But on the entrepreneurial side, I've owned my own company for 27 years. I've actually owned multiple companies and been part of different experiences. My background is programming. I quickly shifted to marketing because my first website, when I built it in 1998, my client was like, how do I get traffic to this website? And I did what every good entrepreneur does, Christian. I said, I know how to do that. And I went and figured it out. That got me into marketing.

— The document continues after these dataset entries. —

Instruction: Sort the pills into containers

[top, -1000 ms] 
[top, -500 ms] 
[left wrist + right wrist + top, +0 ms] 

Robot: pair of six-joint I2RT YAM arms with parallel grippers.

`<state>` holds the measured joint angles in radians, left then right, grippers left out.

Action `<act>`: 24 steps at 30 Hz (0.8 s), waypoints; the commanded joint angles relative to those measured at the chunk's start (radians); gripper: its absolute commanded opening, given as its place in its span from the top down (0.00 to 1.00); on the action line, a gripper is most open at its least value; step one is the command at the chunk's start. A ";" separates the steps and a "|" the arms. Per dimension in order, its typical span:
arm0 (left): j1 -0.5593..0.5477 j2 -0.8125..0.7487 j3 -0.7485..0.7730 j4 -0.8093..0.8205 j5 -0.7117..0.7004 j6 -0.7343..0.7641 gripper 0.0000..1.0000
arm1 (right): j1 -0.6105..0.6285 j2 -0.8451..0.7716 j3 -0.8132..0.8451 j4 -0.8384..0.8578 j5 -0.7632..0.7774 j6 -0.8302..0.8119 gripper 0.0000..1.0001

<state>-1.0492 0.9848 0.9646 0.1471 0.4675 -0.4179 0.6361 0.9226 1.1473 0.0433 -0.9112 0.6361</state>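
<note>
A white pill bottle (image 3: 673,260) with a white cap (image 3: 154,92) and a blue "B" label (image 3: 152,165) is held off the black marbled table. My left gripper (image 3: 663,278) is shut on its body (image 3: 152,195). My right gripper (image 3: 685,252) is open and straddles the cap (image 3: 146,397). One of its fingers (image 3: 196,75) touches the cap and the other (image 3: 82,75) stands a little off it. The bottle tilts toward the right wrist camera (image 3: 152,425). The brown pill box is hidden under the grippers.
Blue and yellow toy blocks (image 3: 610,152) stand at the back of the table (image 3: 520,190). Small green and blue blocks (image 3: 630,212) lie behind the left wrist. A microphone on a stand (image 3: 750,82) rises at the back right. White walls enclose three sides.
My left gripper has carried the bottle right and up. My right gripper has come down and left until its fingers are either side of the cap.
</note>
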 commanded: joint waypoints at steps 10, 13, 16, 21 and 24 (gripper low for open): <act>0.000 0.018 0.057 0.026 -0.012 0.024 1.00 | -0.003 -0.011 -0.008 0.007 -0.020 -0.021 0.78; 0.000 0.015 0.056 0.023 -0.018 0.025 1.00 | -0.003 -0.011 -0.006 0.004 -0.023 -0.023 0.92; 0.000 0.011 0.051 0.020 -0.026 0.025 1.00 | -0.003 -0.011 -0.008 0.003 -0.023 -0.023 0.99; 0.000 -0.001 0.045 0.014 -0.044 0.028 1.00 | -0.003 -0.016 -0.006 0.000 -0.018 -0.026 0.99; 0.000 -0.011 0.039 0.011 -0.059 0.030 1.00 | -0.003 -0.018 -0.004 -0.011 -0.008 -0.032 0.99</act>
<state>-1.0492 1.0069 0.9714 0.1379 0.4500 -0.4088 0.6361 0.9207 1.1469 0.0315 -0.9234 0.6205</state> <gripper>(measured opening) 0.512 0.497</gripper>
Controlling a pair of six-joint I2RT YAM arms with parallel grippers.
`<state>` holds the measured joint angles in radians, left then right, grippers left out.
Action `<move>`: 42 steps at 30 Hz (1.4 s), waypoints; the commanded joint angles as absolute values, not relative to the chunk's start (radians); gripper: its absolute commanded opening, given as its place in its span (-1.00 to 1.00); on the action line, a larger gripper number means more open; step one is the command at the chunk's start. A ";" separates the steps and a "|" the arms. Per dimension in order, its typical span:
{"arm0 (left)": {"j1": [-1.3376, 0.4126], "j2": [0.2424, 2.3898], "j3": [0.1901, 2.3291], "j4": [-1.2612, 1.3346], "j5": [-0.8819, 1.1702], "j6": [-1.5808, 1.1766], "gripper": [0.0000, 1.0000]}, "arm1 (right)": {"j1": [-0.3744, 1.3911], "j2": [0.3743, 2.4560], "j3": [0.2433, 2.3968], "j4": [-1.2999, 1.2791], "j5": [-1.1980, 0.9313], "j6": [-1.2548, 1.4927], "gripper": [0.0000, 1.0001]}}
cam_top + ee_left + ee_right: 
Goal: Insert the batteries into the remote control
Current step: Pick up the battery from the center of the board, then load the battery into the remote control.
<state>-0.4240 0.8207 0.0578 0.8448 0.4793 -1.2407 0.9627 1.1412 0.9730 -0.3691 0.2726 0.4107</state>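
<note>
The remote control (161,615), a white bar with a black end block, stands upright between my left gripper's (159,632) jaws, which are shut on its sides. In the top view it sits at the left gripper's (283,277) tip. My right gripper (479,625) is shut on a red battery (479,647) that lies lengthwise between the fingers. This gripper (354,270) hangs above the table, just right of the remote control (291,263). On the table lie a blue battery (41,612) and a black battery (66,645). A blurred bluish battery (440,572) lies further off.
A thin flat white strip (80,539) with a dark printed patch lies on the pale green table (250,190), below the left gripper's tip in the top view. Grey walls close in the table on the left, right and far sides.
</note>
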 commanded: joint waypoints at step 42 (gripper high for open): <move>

got me into pay-per-click marketing. So I've written books on selling big ticket items. I wrote a book on Facebook advertising. I'm particularly skilled in paid advertising, not SEO and some of those other things. But I've been in marketing, I've been in leadership. Now this is four decades. so what I'm doing right now is probably the most exciting thing in my life, which is taking that coach role fully.

and taking it into the business and entrepreneurial world. So I coach entrepreneurs and athletes on how to take their business to the next level. And it all starts inside. And that's what we focus in on.

Speaker 1 (03:33.718)
So a couple of follow-up questions. When you say you're coaching athletes, are they professional athletes or amateur? Yeah.

I actually am forming a group of professional, former professional athletes that have turned entrepreneur. And so I'm really excited about that. So it's like taking that, that athletic background and then entrepreneurial background and putting them together. So I also am working on project to help professional athletes, college and Olympic athletes become mentors. And so I'm creating a marketplace for those athletes to mentor.

My goal is a million kids by the year 2035.

Awesome. So when you when you're coaching entrepreneurs, is it primarily the the founder owner or is it like their team?

I have a lot of colleagues that really enjoy coaching teams. I resonate mostly with CEO founders. So I'm working at the highest level in an organization and working with that individual.

Speaker 1 (04:35.342)
And at what point usually do these founders, CEOs come looking for you? At what stage of the journey?

It's middle stages and I'm coaching people as, yep, I have a couple of people that I'm coaching in their twenties, but they're old souls Christian. I can't really call them 20 somethings, but they're thinking about the things that people in their thirties, forties and fifties think about. And it's this, they get to a question where it's like, is this all there is? Or they take a look around at their life and go, wait a minute,

Everything that I wanted is not here or it's passed me by. So a lot of entrepreneurs end up working so intently in their business that they don't realize that suddenly their relationships are at risk, their health is at risk, their legacy is at risk, and they're at a point where they're like, what the heck do I do? That's when they come looking.

I'm working with a guy right now who's been so focused on creating income for his family. He's realized when he had no income, he was trying to generate income. Now that he has income, he realized he still doesn't have a relationship with his wife, still doesn't have a relationship with his kids. That's the type of stuff that people will come knocking on my door to say, need help.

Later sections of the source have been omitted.